◆ WHAT TO PRODUCE
Scan the material below for the word "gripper", then copy every line in which it appears.

◆ SOURCE MATERIAL
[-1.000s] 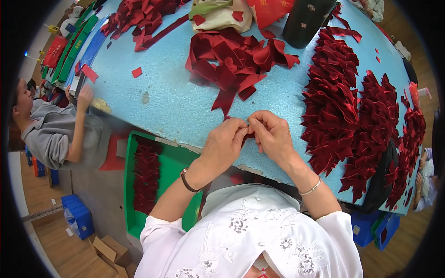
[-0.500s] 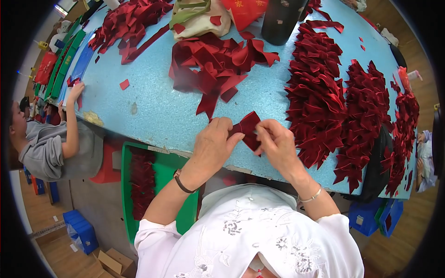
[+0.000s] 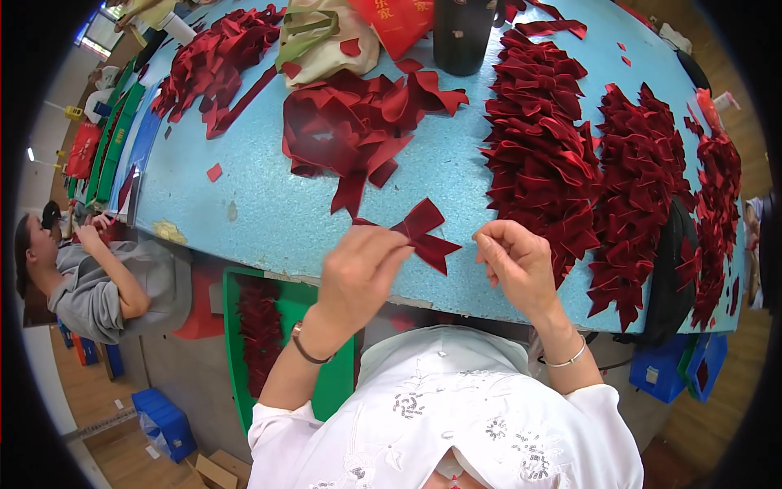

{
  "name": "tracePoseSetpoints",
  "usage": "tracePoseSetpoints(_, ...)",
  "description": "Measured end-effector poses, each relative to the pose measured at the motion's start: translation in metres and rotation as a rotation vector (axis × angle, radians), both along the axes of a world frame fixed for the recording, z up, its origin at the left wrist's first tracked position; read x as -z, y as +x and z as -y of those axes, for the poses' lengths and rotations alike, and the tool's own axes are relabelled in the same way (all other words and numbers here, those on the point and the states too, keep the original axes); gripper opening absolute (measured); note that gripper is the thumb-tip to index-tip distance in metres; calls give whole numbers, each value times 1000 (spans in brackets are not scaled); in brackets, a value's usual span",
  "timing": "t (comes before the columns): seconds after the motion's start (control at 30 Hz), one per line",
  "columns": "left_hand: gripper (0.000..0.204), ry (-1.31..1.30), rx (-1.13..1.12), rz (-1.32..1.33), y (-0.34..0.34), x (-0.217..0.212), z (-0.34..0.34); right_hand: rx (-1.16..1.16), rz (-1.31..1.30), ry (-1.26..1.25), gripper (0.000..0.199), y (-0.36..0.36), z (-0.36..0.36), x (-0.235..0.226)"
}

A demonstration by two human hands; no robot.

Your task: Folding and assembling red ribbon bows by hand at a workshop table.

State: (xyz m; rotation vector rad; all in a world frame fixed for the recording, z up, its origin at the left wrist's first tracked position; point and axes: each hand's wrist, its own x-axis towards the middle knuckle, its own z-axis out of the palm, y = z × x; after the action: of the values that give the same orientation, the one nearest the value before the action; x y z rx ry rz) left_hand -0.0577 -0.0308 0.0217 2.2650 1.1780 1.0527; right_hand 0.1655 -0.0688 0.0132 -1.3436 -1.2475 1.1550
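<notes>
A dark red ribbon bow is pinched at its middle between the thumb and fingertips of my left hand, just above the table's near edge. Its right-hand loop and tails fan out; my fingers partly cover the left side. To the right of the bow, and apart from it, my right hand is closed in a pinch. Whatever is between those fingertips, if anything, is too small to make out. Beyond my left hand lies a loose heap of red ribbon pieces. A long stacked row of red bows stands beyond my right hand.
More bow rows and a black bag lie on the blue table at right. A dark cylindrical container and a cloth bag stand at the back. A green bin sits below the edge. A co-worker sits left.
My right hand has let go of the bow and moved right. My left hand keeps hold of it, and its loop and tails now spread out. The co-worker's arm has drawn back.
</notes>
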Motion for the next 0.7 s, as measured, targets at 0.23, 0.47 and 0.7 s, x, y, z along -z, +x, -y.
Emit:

◆ EXERCISE SOLUTION
  "description": "Measured end-effector poses, each relative to the pose measured at the motion's start: translation in metres and rotation as a rotation vector (axis × angle, radians), both along the axes of a world frame fixed for the recording, z up, its origin at the left wrist's first tracked position; read x as -z, y as +x and z as -y of those axes, for the poses' lengths and rotations alike, and the tool's own axes are relabelled in the same way (all other words and numbers here, those on the point and the states too, keep the original axes); gripper opening absolute (measured); note that gripper is the thumb-tip to index-tip distance in metres; calls give whole numbers, each value times 1000 (spans in brackets are not scaled); in brackets, a value's usual span",
  "columns": "left_hand: gripper (0.000..0.204), ry (-1.31..1.30), rx (-1.13..1.12), rz (-1.32..1.33), y (-0.34..0.34), x (-0.217..0.212), z (-0.34..0.34); right_hand: rx (-1.16..1.16), rz (-1.31..1.30), ry (-1.26..1.25), gripper (0.000..0.199), y (-0.36..0.36), z (-0.36..0.36), x (-0.235..0.226)"

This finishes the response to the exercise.